Bioinformatics Centre, Northwest A&F University, Yangling, Shaanxi, 712100, China.
BMC Genomics. 2010 Jul 5;11:416. doi: 10.1186/1471-2164-11-416.
Sequence context is an important aspect of base mutagenesis, and three-base periodicity is an intrinsic property of coding sequences. However, how three-base periodicity is influenced in the vicinity of substitutions is still unclear. The effect of context on mutagenesis should be revealed in the usage of nucleotides that flank substitutions. Relative entropy (also known as Kullback-Leibler divergence) is useful for finding unusual patterns in biological sequences.

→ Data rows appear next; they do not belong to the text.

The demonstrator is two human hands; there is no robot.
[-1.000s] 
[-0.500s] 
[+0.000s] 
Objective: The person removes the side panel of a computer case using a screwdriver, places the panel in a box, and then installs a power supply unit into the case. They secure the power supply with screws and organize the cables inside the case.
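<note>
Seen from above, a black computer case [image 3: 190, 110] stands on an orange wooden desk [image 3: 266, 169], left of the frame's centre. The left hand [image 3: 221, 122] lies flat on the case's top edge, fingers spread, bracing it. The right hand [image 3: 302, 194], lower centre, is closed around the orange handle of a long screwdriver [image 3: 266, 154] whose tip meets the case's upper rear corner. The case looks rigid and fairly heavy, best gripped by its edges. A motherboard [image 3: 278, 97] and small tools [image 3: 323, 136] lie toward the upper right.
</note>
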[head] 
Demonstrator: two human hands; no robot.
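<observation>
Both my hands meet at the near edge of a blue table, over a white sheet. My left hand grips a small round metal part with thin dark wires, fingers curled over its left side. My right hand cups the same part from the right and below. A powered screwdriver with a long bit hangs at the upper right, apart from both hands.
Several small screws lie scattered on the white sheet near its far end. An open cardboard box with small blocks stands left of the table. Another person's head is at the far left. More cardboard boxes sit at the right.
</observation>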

Using relative entropy, we visualized the periodic patterns in the context of substitutions in human orthologous genes. Neighbouring patterns differed both among substitution categories and within a category that occurred at three codon positions. Transition tended to occur in periodic sequences relative to transversion. Periodic signals were stronger in a set of flanking sequences of substitutions that occurred at the third-codon positions than in those that occurred at the first- or second-codon positions. To determine how the three-base periodicity was affected near the substitution sites, we fitted a sine model to the values of the relative entropy. A sine of period equal to 3 is a good approximation for the three-base periodicity at sites not in close vicinity to some substitutions. These periods were interrupted near the substitution site and then reappeared away from substitutions. A comparative analysis between the native and codon-shuffled datasets suggested that the codon usage frequency was not the sole origin of the three-base periodicity, implying that the native order of codons also played an important role in this periodicity. Synonymous codon shuffling revealed that synonymous codon usage bias was one of the factors responsible for the observed three-base periodicity.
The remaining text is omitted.